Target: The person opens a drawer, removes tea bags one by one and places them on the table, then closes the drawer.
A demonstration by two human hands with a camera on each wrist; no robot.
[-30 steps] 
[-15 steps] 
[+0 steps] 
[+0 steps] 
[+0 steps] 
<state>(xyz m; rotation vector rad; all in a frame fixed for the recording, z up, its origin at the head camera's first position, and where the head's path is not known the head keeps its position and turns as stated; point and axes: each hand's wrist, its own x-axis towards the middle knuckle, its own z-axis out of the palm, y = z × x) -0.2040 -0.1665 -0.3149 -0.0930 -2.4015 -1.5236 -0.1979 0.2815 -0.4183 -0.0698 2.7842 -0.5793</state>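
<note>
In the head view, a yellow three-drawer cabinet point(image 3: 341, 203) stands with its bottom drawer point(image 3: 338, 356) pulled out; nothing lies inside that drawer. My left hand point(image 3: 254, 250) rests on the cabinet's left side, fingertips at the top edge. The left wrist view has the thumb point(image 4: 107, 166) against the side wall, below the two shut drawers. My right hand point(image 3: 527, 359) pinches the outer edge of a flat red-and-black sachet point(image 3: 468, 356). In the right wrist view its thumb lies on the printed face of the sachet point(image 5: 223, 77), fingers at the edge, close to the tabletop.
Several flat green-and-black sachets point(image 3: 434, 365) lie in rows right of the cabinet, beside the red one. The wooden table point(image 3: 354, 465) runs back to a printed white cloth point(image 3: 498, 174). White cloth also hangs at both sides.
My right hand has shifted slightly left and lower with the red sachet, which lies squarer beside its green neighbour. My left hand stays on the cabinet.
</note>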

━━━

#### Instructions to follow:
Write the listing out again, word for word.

#### Response for this exercise:
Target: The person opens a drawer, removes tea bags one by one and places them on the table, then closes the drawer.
A demonstration by two human hands with a camera on each wrist; no robot.
[-30 steps] 
[-15 steps] 
[+0 steps] 
[+0 steps] 
[+0 steps] 
<state>(xyz m; rotation vector rad; all in a frame fixed for the recording, z up, its origin at the head camera's first position, and where the head's path is not known the head keeps its position and turns as stated; point and axes: each hand's wrist, its own x-axis towards the middle knuckle, its own z-axis out of the palm, y = z × x) -0.2040 -0.1665 -0.3149 -0.0930 -2.4015 -1.5236 -0.1979 0.2815 -0.4183 -0.0698 2.7842 -0.5793</state>
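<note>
In the head view, a yellow three-drawer cabinet point(image 3: 341, 203) stands with its bottom drawer point(image 3: 338, 356) pulled out; nothing lies inside that drawer. My left hand point(image 3: 254, 250) rests on the cabinet's left side, fingertips at the top edge. The left wrist view has the thumb point(image 4: 107, 166) against the side wall, below the two shut drawers. My right hand point(image 3: 527, 359) pinches the outer edge of a flat red-and-black sachet point(image 3: 468, 356). In the right wrist view its thumb lies on the printed face of the sachet point(image 5: 223, 77), fingers at the edge, close to the tabletop.
Several flat green-and-black sachets point(image 3: 434, 365) lie in rows right of the cabinet, beside the red one. The wooden table point(image 3: 354, 465) runs back to a printed white cloth point(image 3: 498, 174). White cloth also hangs at both sides.
My right hand has shifted slightly left and lower with the red sachet, which lies squarer beside its green neighbour. My left hand stays on the cabinet.
</note>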

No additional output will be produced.